Federal Government Agrees to Occupy Six Floors at New Trade Tower
July 18 - The federal government announced on Wednesday that it would become the third tenant of 1 World Trade Center, reported the New York Times. As a result, more than half of the space inside the fast-rising tower has now been leased. The government will occupy six levels of the new 104-story building, floors 50 to 55. The initial lease starts in 2015 and will last 20 years, said Renee Miscione, a spokeswoman for the General Services Administration, which acts as the governments real estate broker and signed the lease. It is not yet known which agencies will occupy the space, though Jordan Barowitz, a spokesman for the Durst Organization, which manages the building, said it would not house law enforcement agencies and might house the G.S.A. itself.
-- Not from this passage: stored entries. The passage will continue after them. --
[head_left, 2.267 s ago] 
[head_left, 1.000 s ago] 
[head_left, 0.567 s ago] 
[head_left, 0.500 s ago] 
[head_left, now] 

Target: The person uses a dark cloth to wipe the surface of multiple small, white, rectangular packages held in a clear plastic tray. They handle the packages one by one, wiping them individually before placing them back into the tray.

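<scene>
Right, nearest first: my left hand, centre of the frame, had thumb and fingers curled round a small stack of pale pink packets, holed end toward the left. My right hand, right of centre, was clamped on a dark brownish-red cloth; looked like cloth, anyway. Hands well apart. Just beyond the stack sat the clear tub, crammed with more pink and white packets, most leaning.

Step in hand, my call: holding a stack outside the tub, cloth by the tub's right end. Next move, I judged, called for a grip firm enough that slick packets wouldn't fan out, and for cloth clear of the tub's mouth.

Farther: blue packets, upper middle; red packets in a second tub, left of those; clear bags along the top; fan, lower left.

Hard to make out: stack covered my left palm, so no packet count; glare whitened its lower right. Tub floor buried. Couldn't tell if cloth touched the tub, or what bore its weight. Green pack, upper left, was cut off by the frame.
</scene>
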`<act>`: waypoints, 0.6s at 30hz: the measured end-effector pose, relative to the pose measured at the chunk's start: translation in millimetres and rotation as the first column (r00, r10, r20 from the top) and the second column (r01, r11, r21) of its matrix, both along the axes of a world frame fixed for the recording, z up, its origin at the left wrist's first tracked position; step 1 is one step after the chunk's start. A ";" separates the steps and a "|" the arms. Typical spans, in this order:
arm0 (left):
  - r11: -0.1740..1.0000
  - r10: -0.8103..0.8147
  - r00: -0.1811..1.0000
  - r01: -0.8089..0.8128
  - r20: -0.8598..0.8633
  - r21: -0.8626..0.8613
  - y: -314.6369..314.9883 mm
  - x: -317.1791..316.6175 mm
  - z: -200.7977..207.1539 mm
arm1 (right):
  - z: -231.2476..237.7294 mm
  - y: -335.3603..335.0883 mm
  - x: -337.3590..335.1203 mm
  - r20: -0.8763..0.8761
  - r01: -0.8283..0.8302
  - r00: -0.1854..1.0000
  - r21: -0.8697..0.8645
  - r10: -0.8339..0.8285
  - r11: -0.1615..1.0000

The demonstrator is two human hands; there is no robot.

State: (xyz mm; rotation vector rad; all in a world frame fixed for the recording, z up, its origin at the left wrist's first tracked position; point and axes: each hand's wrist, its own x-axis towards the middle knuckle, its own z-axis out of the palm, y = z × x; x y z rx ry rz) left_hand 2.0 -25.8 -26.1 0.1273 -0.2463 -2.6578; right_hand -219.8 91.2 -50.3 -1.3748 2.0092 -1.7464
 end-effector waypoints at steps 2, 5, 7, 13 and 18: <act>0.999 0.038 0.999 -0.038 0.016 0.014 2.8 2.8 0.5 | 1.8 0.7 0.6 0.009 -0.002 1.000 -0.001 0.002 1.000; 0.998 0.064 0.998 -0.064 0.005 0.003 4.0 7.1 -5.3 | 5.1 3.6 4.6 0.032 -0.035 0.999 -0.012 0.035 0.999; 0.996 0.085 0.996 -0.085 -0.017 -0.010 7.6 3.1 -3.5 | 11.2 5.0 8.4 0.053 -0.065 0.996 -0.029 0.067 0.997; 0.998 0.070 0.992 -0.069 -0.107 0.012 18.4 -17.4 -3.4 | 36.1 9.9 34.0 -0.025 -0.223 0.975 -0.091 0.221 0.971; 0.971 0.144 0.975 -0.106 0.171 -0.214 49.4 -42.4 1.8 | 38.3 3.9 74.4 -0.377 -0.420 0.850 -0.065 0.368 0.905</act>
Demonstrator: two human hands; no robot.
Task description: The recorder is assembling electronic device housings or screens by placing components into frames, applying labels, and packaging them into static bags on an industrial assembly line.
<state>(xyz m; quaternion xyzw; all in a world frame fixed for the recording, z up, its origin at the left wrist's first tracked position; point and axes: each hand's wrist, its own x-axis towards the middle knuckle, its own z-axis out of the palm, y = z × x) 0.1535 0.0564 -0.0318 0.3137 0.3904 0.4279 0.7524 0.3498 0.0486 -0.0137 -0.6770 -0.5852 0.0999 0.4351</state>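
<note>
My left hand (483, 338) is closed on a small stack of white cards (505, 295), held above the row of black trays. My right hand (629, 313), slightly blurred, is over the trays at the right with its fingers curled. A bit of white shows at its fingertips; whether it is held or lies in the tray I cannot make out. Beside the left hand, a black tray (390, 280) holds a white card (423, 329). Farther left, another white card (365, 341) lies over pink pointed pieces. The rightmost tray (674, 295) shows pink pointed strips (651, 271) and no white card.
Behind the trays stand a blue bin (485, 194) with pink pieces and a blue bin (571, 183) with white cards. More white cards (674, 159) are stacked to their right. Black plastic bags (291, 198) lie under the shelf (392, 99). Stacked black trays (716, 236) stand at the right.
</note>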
Possible tenants include government agencies with leases in the New York area that are expiring. The announcement adds extra symbolic resonance to the tower. Before the Sept. 11 attacks, the federal government was a major presence at the WTC site, occupying almost all of 6 WTC, an 8-story building, and 7 WTC, a 47-story building. One WTC now stands atop the site of the former 6 WTC, which was demolished after being heavily damaged in the attacks. The building is scheduled to be completed by the end of 2013 or the start of 2014. Barowitz said Durst had been in talks with potential tenants from the financial services, advertising, legal and technology industries to lease the rest of the tower.
Van Slams Fence at Historic Downtown Church
July 19 - A van jumped the curb and hit the grounds of a historic church Thursday, reported NY1. A spokesperson with Trinity Church in Lower Manhattan said the driver accidentally stepped on the gas, hitting a parked vehicle. The van ended up knocking down a 20-foot section of fence surrounding the St. Paul's Chapel graveyard. The spokesperson said the driver was working for a business across the street and is not affiliated with the church.